David Oyelowo Says Black People Have Been Celebrated More for when they are Subservient than when they are Being Leaders or Kings, Who Agrees?


David Oyelowo - Dec 2014 - BellaNaija.com 01
In an interview where he finally addresses the 87th Academy Award snub for his movie Selma, British-Nigerian actor David Oyelowo made a statement that has gotten a lot of attention.
The 38-year-old award winning actor stated, "No, look, historically — this is truly my feeling; I felt this before the situation we're talking about and I feel it now — generally speaking, we, as black people, have been celebrated more for when we are subservient, when we are not being leaders or kings or being at the center of our own narrative." 
He went on to explain that because of the critical and commercial success in 2013 of the Oscar-winning 12 Years a Slave and The Butler, in which he played a supporting role, that narrative is finally beginning to change, he contended, adding that it was only those films' strong performances at the box office that led Paramount Pictures to back Selma.

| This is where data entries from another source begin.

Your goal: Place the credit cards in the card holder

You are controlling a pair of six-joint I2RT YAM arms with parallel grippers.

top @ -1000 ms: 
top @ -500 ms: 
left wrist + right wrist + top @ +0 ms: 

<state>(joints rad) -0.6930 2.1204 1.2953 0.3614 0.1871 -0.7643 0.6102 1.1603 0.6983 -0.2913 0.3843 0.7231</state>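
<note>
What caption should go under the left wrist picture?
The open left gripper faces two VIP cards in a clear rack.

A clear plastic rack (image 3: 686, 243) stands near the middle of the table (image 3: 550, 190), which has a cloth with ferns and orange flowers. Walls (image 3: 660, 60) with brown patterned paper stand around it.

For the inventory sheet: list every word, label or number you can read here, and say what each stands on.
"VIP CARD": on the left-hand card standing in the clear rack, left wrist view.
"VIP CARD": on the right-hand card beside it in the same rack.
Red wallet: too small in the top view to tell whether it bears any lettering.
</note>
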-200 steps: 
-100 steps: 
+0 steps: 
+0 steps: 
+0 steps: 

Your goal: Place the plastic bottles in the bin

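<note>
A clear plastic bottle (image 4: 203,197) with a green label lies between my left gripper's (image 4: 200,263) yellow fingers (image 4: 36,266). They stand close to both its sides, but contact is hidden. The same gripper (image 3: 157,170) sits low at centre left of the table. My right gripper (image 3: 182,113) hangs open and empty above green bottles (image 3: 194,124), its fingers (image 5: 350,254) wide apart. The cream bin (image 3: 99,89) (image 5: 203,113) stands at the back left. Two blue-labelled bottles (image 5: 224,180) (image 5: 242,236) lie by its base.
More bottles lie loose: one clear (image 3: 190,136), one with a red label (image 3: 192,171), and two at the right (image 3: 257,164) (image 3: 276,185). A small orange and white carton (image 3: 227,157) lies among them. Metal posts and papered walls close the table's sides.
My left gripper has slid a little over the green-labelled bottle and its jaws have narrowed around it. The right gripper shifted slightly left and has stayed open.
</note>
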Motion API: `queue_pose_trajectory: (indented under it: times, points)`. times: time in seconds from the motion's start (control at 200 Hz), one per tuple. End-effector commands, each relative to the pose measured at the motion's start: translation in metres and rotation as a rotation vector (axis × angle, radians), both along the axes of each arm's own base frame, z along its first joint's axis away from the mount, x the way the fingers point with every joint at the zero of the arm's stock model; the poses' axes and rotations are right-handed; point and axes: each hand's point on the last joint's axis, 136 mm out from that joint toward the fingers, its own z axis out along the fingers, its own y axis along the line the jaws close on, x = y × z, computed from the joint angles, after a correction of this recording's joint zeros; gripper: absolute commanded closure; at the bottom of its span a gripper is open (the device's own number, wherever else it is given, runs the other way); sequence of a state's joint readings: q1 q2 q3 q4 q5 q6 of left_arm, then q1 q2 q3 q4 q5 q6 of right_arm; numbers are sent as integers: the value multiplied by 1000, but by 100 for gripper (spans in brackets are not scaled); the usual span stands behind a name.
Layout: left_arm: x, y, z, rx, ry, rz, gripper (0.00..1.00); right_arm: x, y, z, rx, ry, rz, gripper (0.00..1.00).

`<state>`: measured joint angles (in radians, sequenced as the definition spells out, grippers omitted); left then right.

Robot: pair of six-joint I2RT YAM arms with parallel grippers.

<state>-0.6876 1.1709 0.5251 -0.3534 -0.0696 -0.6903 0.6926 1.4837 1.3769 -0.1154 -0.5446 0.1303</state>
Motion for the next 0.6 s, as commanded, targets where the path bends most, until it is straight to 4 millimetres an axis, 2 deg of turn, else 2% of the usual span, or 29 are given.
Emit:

He said  "So this bears out what I'm saying," the actor continued, "which is we've just got to come to the point whereby there isn't a self-fulfilling prophecy — a notion of who black people are — that feeds into what we are celebrated as, not just in the Academy, but in life generally. We have been slaves, we have been domestic servants, we have been criminals, we have been all of those things. But we have been leaders, we have been kings, we have been those who changed the world."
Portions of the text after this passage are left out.